Stored data
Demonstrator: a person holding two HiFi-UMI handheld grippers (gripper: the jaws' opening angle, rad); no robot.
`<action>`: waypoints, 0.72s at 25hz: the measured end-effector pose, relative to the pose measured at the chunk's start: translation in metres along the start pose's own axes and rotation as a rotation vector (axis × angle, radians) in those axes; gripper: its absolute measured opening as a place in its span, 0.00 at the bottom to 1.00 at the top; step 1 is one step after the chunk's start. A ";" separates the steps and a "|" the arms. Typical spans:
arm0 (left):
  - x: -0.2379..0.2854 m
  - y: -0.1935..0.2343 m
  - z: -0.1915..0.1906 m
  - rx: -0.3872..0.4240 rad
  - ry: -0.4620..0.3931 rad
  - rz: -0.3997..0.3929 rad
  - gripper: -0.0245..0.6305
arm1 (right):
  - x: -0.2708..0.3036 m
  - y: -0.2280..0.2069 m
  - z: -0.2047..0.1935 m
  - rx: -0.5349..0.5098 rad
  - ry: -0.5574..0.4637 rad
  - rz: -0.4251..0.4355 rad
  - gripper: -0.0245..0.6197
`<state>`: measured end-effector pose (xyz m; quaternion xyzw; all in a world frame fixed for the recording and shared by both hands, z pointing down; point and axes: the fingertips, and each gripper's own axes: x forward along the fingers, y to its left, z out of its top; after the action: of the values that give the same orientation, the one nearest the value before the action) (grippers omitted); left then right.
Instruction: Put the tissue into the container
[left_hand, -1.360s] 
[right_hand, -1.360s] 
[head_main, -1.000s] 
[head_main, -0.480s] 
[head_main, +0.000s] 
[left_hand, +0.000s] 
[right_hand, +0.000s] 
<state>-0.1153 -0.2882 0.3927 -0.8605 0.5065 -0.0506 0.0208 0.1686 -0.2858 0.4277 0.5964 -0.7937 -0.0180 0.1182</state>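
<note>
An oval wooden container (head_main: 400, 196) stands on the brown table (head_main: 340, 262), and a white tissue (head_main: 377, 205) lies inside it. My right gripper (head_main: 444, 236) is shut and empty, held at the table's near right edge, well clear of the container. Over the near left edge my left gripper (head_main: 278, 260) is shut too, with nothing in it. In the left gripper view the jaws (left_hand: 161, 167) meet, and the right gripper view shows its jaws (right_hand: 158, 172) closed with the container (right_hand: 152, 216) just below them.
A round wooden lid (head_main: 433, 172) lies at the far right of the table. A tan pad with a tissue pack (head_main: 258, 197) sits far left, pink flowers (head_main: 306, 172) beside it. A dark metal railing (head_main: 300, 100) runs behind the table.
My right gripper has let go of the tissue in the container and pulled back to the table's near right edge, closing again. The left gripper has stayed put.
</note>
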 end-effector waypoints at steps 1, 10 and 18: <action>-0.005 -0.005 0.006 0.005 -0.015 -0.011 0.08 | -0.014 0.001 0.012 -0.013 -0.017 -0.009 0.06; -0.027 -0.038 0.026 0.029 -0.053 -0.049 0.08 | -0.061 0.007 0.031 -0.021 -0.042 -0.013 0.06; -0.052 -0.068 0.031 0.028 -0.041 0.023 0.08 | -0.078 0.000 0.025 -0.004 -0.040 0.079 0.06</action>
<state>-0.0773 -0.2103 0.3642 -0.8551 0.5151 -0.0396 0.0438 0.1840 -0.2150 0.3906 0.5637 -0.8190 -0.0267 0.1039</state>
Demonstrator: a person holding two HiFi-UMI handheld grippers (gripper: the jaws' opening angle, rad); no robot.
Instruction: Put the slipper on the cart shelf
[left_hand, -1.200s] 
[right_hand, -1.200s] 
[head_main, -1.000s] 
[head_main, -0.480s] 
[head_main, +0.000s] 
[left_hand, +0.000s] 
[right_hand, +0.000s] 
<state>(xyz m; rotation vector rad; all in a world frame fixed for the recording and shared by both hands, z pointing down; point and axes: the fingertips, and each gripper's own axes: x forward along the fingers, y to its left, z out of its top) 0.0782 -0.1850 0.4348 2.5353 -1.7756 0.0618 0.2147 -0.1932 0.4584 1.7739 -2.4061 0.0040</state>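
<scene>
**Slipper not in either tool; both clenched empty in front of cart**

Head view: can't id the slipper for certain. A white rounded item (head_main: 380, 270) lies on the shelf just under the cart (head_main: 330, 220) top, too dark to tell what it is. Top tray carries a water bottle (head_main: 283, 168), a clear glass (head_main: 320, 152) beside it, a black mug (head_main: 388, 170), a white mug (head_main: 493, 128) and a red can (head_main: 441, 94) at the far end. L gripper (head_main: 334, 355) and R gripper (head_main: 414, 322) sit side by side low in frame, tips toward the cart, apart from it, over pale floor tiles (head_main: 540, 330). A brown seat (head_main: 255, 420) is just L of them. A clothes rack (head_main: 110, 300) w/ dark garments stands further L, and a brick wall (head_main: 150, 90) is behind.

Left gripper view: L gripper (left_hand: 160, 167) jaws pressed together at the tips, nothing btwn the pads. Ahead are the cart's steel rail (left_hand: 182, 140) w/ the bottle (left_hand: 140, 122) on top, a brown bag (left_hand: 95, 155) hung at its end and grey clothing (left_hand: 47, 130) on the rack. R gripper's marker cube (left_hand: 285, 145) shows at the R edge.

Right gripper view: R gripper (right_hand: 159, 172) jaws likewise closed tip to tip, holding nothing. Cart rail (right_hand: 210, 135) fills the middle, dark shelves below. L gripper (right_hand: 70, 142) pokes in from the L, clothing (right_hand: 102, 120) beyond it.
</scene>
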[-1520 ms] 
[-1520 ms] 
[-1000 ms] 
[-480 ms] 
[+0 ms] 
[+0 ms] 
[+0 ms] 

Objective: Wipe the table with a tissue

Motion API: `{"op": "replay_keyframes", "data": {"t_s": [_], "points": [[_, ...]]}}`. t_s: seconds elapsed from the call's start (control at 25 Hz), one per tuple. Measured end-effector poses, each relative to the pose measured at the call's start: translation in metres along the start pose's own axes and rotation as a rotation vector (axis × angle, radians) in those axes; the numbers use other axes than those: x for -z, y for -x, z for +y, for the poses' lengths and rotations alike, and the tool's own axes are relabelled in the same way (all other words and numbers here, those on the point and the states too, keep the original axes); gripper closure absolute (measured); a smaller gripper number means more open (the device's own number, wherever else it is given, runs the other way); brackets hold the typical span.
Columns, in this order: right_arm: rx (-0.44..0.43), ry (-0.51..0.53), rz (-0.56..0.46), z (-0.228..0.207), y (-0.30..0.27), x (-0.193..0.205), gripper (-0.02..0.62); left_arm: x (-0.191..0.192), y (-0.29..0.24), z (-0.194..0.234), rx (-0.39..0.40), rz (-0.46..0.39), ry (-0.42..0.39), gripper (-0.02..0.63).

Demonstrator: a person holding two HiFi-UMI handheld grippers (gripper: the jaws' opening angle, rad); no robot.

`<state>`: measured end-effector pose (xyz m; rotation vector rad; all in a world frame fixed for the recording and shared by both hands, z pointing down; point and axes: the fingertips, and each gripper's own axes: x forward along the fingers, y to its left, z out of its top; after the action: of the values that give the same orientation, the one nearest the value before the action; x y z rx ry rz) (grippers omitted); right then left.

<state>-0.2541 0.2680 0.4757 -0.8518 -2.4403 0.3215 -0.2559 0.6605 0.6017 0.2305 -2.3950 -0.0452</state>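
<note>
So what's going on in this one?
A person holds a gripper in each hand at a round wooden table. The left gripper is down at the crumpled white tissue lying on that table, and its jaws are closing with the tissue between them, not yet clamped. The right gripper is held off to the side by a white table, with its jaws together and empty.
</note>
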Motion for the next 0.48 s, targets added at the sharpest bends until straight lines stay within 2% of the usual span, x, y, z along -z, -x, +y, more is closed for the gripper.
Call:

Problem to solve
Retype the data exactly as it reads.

Answer to the exercise
Demonstrator: a person holding two HiFi-UMI handheld grippers (gripper: the jaws' opening angle, rad); no robot.
`<action>`: waypoints, 0.72s at 25hz: the measured end-effector pose, relative to the pose measured at the chunk's start: translation in metres along the start pose's own axes and rotation as a rotation vector (axis × angle, radians) in those axes; gripper: its absolute measured opening as a place in its span, 0.00 at the bottom to 1.00 at the top; step 1 is one step after the chunk's start. A ";" separates the steps and a "|" the arms. Typical spans:
arm0 (left):
  - x: -0.2379..0.2854 m
  - y: -0.1935..0.2343 m
  - z: -0.1915..0.1906 m
  - rx: -0.3872..0.4240 rad
  - ry: -0.4620..0.3931 rad
  - rz: -0.3997..0.3929 rad
  - gripper: -0.0245..0.6305
arm1 (right):
  - x: -0.2708..0.3036 m
  - y: -0.2280..0.2069 m
  - z: -0.2047..0.1935 m
  - rx: -0.5349..0.5098 rad
  - ry: -0.5574..0.4637 rad
  - rz: -0.4251..0.4355 rad
  - gripper: -0.0245..0.6197
`<state>`: measured end-effector pose (xyz m; quaternion xyzw; all in a world frame fixed for the recording and shared by both hands, z pointing down; point and axes: the fingertips, and each gripper's own axes: x forward along the fingers, y to its left, z out of its top; after the action: of the values that give the same orientation, the one nearest the value before the action) (grippers omitted); left then right.
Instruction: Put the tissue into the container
[left_hand, -1.360s] 
[right_hand, -1.360s] 
[head_main, -1.000s] 
[head_main, -0.480s] 
[head_main, +0.000s] 
[left_hand, +0.000s] 
[right_hand, +0.000s] 
<state>-0.1153 -0.2882 0.3927 -0.8605 0.5065 -0.0506 0.0208 0.1686 -0.2858 0.4277 0.5964 -0.7937 -0.0180 0.1182</state>
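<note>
An oval wooden container (head_main: 400, 196) stands on the brown table (head_main: 340, 262), and a white tissue (head_main: 377, 205) lies inside it. My right gripper (head_main: 444, 236) is shut and empty, held at the table's near right edge, well clear of the container. Over the near left edge my left gripper (head_main: 278, 260) is shut too, with nothing in it. In the left gripper view the jaws (left_hand: 161, 167) meet, and the right gripper view shows its jaws (right_hand: 158, 172) closed with the container (right_hand: 152, 216) just below them.
A round wooden lid (head_main: 433, 172) lies at the far right of the table. A tan pad with a tissue pack (head_main: 258, 197) sits far left, pink flowers (head_main: 306, 172) beside it. A dark metal railing (head_main: 300, 100) runs behind the table.
My right gripper has let go of the tissue in the container and pulled back to the table's near right edge, closing again. The left gripper has stayed put.
</note>
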 end-effector waypoints at steps 1, 10 and 18: <action>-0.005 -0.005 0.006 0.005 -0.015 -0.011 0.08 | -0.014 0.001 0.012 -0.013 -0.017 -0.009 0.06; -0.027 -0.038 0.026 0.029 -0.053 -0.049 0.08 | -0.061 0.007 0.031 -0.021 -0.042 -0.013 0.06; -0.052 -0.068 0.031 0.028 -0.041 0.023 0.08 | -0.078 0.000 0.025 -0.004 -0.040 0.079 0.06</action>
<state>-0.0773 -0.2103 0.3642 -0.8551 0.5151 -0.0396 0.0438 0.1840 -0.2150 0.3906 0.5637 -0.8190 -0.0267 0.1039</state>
Demonstrator: a person holding two HiFi-UMI handheld grippers (gripper: the jaws' opening angle, rad); no robot.
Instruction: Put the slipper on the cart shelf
[left_hand, -1.200s] 
[right_hand, -1.200s] 
[head_main, -1.000s] 
[head_main, -0.480s] 
[head_main, +0.000s] 
[left_hand, +0.000s] 
[right_hand, +0.000s] 
<state>(xyz m; rotation vector rad; all in a world frame fixed for the recording and shared by both hands, z pointing down; point and axes: the fingertips, and each gripper's own axes: x forward along the fingers, y to its left, z out of its top) 0.0782 -0.1850 0.4348 2.5353 -1.7756 0.0618 0.2147 -0.1932 0.4584 1.7739 -2.4061 0.0040</state>
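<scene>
**Slipper not in either tool; both clenched empty in front of cart**

Head view: can't id the slipper for certain. A white rounded item (head_main: 380, 270) lies on the shelf just under the cart (head_main: 330, 220) top, too dark to tell what it is. Top tray carries a water bottle (head_main: 283, 168), a clear glass (head_main: 320, 152) beside it, a black mug (head_main: 388, 170), a white mug (head_main: 493, 128) and a red can (head_main: 441, 94) at the far end. L gripper (head_main: 334, 355) and R gripper (head_main: 414, 322) sit side by side low in frame, tips toward the cart, apart from it, over pale floor tiles (head_main: 540, 330). A brown seat (head_main: 255, 420) is just L of them. A clothes rack (head_main: 110, 300) w/ dark garments stands further L, and a brick wall (head_main: 150, 90) is behind.

Left gripper view: L gripper (left_hand: 160, 167) jaws pressed together at the tips, nothing btwn the pads. Ahead are the cart's steel rail (left_hand: 182, 140) w/ the bottle (left_hand: 140, 122) on top, a brown bag (left_hand: 95, 155) hung at its end and grey clothing (left_hand: 47, 130) on the rack. R gripper's marker cube (left_hand: 285, 145) shows at the R edge.

Right gripper view: R gripper (right_hand: 159, 172) jaws likewise closed tip to tip, holding nothing. Cart rail (right_hand: 210, 135) fills the middle, dark shelves below. L gripper (right_hand: 70, 142) pokes in from the L, clothing (right_hand: 102, 120) beyond it.
</scene>
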[-1520 ms] 
[-1520 ms] 
[-1000 ms] 
[-480 ms] 
[+0 ms] 
[+0 ms] 
[+0 ms] 

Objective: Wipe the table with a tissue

Motion API: `{"op": "replay_keyframes", "data": {"t_s": [_], "points": [[_, ...]]}}`. t_s: seconds elapsed from the call's start (control at 25 Hz), one per tuple. Measured end-effector poses, each relative to the pose measured at the call's start: translation in metres along the start pose's own axes and rotation as a rotation vector (axis × angle, radians) in those axes; the numbers use other axes than those: x for -z, y for -x, z for +y, for the poses' lengths and rotations alike, and the tool's own axes are relabelled in the same way (all other words and numbers here, those on the point and the states too, keep the original axes); gripper closure absolute (measured); a smaller gripper number means more open (the device's own number, wherever else it is given, runs the other way); brackets hold the typical span.
Columns, in this order: right_arm: rx (-0.44..0.43), ry (-0.51..0.53), rz (-0.56..0.46), z (-0.228..0.207), y (-0.30..0.27), x (-0.193..0.205), gripper (-0.02..0.62); left_arm: x (-0.191..0.192), y (-0.29..0.24), z (-0.194..0.234), rx (-0.39..0.40), rz (-0.46..0.39), ry (-0.42..0.39), gripper (-0.02..0.63).

Demonstrator: a person holding two HiFi-UMI handheld grippers (gripper: the jaws' opening angle, rad); no robot.

`<state>`: measured end-effector pose (xyz m; rotation vector rad; all in a world frame fixed for the recording and shared by both hands, z pointing down; point and axes: the fingertips, and each gripper's own axes: x forward along the fingers, y to its left, z out of its top; after the action: of the values that give the same orientation, the one nearest the value before the action; x y z rx ry rz) (grippers omitted); right then left.

<state>-0.2541 0.2680 0.4757 -0.8518 -2.4403 0.3215 -0.2559 0.6605 0.6017 0.2305 -2.3950 -0.0452</state>
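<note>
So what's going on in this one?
A person holds a gripper in each hand at a round wooden table. The left gripper is down at the crumpled white tissue lying on that table, and its jaws are closing with the tissue between them, not yet clamped. The right gripper is held off to the side by a white table, with its jaws together and empty.
</note>
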Motion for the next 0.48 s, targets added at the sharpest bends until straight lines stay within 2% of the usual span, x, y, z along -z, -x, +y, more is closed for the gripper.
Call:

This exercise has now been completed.